The Most Frequently-Asked Interview Question – And How To Answer It

#DearRecruiter with Bryan and Jon
December 19, 2017
My resume is gluten free. Please read it! (Part I)
January 12, 2018

As a job seeker, you might have heard this question asked in various ways: “Why are you looking?” or “Tell me why we’re talking right now?” No matter how this question is asked, we simply want to know who you are and if there are any corporate-wide shake-ups we should be aware of as recruiters. By no means is this a trick question intended to “get you.” However, depending on your answer, you could put yourself at a disadvantage.

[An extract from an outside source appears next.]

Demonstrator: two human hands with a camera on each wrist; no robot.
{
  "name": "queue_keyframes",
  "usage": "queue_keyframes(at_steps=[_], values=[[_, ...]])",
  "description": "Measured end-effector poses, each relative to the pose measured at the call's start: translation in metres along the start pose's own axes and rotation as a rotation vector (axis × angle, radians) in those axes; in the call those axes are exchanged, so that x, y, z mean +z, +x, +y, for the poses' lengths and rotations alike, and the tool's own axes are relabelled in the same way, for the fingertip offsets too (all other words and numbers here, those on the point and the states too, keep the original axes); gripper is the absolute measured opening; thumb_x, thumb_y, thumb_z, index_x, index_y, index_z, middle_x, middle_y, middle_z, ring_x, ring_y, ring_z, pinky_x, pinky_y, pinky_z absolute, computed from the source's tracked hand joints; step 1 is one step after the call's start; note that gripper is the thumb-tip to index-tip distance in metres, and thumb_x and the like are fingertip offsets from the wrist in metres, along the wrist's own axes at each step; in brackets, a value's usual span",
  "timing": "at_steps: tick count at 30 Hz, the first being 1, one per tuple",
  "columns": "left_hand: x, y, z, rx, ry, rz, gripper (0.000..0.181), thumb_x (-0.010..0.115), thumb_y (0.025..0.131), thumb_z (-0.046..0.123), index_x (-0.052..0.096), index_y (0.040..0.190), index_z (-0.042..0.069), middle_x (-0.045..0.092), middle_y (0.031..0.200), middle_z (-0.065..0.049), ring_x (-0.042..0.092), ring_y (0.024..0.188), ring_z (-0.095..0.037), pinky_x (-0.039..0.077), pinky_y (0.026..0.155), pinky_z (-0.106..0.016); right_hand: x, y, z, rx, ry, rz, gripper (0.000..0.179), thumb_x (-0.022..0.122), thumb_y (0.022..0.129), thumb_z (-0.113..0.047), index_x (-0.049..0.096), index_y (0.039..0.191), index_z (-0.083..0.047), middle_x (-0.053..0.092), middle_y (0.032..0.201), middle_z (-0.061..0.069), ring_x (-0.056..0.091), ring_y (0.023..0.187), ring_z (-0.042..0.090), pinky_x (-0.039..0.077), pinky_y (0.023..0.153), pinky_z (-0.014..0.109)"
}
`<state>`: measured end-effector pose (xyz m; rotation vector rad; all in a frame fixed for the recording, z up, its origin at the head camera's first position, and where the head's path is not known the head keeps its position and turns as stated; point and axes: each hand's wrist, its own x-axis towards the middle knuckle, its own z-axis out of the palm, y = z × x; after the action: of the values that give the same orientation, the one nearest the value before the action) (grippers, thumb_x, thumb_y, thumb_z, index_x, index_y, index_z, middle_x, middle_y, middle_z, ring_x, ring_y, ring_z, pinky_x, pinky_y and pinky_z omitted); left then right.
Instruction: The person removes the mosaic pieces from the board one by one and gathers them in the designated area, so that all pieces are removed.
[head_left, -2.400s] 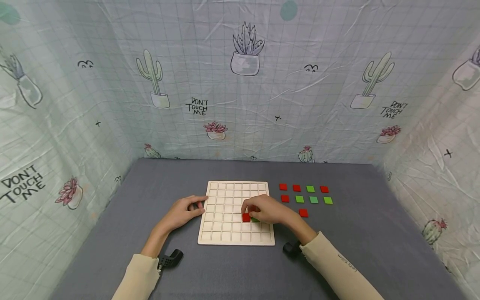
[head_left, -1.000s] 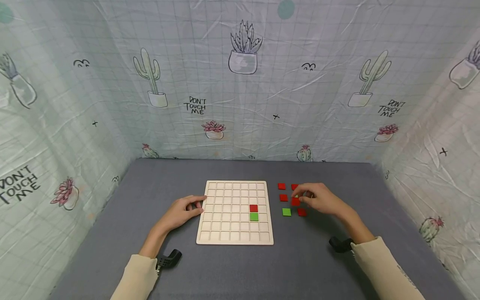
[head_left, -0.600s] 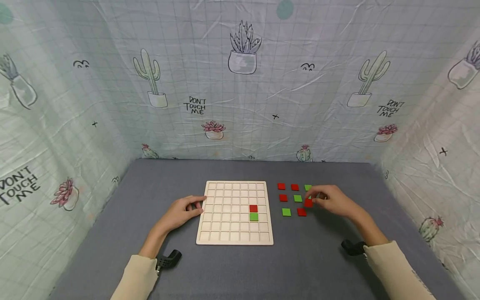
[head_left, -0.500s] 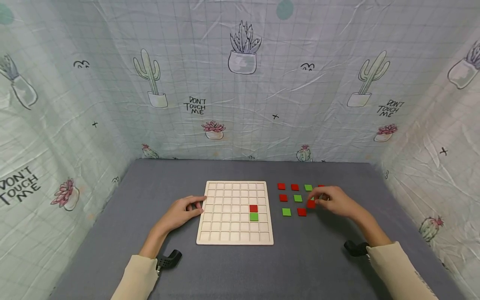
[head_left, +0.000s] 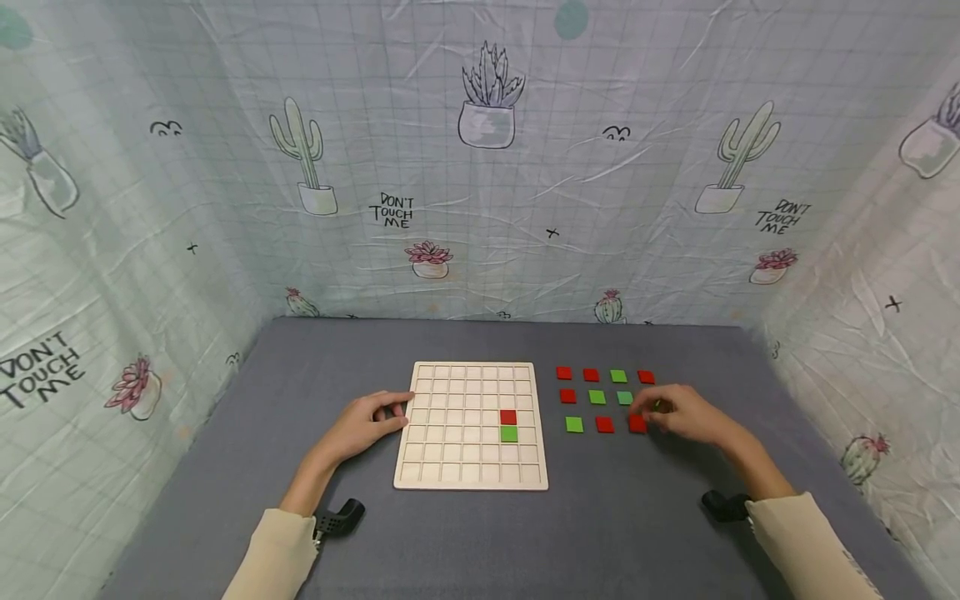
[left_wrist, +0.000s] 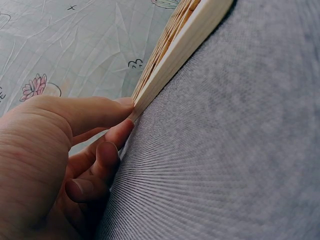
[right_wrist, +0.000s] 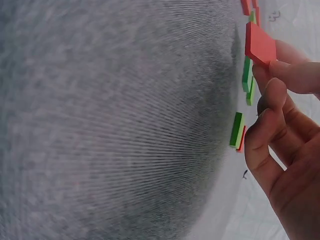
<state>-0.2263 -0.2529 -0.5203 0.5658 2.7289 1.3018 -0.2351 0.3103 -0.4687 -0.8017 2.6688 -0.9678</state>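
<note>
My right hand (head_left: pixel 686 412) pinches a square red tile (right_wrist: pixel 261 44) between thumb and fingertips, at the right end of the front row of tiles. In the right wrist view the tile stands tilted off the fingertips, the other fingers curled below. A pale wooden grid board (head_left: pixel 450 425) lies flat at the middle of the table. One red tile (head_left: pixel 507 417) sits in a cell on its right side, directly behind a green tile (head_left: pixel 509 433). My left hand (head_left: pixel 367 421) rests at the board's left edge, thumb tip (left_wrist: pixel 125 101) and index fingertip against it, remaining fingers loosely bent.
Right of the board, red and green tiles lie in loose rows, among them a teal tile (head_left: pixel 625 398), a front green tile (head_left: pixel 573 425) and a front red tile (head_left: pixel 604 425). Grey cloth (head_left: pixel 480 542) covers the table. A printed curtain (head_left: pixel 375 167) surrounds it.
The right hand has gone from over the board to the tiles at right, recently carrying the red tile rightward along them. A green tile has appeared in the front row. The left hand stays put.
</note>
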Motion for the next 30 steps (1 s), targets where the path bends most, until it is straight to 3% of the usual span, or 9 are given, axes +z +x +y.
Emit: queue_keyframes(at_steps=[9,17,30], values=[[0.001,0.000,-0.001,0.002,0.011,0.013,0.041,0.073,0.098,0.025,0.068,0.138,0.016,0.068,0.101,0.003,0.052,0.064,-0.007,0.044,0.063,-0.025,0.003,0.001,0.006,0.040,0.003,-0.016,0.018,0.065,0.097,-0.001,0.074,0.110,-0.010,0.074,0.102,0.007,0.058,0.066,0.003,0.051,0.061,0.027],[0.001,0.000,0.000,0.007,0.010,0.010,0.041,0.072,0.099,0.024,0.068,0.138,0.015,0.068,0.101,0.002,0.053,0.065,-0.007,0.045,0.064,-0.025,0.008,0.003,0.004,0.078,-0.023,-0.017,0.018,0.067,0.093,0.000,0.073,0.107,-0.009,0.069,0.090,0.002,0.058,0.065,0.003,0.051,0.061,0.026],[0.000,0.000,0.001,0.003,0.016,0.021,0.040,0.073,0.098,0.023,0.068,0.138,0.015,0.068,0.100,0.002,0.052,0.066,-0.007,0.044,0.064,-0.025,0.011,0.004,0.004,0.108,-0.050,-0.012,0.012,0.072,0.094,-0.007,0.073,0.105,-0.009,0.066,0.092,0.001,0.053,0.065,0.002,0.046,0.060,0.025]])
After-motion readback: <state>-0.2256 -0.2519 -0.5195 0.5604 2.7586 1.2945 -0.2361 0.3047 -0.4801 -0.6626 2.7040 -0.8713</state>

Below are some sample answers that could place you at a disadvantage:

  1. I’m too good at what I do

Some candidates feel that they are so good at what they are doing that the company is able to automate their department’s tasks and let go of the entire department. While restructuring or dismissing an entire department does sometimes happen, no one in their right mind would choose to let go of someone generating exponentially more revenue than they cost. Whenever I hear this response, I hear, “I’ve been too busy with work that I’m not looking around and learning about the market trends,” or “I’ve been too busy to see that the company’s direction has changed, and I haven’t been contributing to the new direction.” It is attractive to a potential employer that you are introspective. It is even more attractive if you vet the opportunity based on what you’ve learned in your previous jobs.

2.) It is not a culture fit

It is not always possible to be an agent of change within an already toxic work environment. I have worked for companies that are so toxic that it corrupted the way I interacted with the people around me, and I was truly unhappy. After two of those jobs back to back (one I stayed at for 1.5 years and the other for about six months), I learned that I was someone who was too eager to please. Instead of taking the time to look around and gauge the environment, meet with my future coworkers, or meet with the teams with which I would be closely working, I would just accept the first offer I was given.

“Not a culture fit” alone isn’t a poor answer, but if you have been jumping from job to job each year and have gone through four or five jobs, it does beg the question if it’s really a culture fit issue or if you are not learning from your decisions.

3.) There’s no growth opportunity

There are companies out there with very limited growth opportunities, but similar to my point above, if I see someone who jumps from job to job each year and has gone through four or five jobs, I wonder if it’s really the company or the candidate.

Opportunities, more often than not, are cultivated and not given. I have heard of candidates who, despite working for unsupportive managers, have kept their eyes wide open for an internal opportunity while doing their best at their job. As soon as an opportunity opens up, they transition to another role and blossom from there.

If you are someone with a spotty tenure and an itch to look for another job, my advice to you is, “Stake it out.” While it may be true that circumstances exist at your company that limits your growth, it is also time to invest emotionally and uncover what those circumstances are and if there’s anything you can do to remove them. If you are not being given projects that are high potential, find out why they’re not being offered or why you’re not being considered. Is it just a matter of asking, or are you lacking specific skills? Does the notion of zero opportunities for growth come solely from workplace gossip? If it’s based on personal experience, have you sought help from HR or an HR business partner?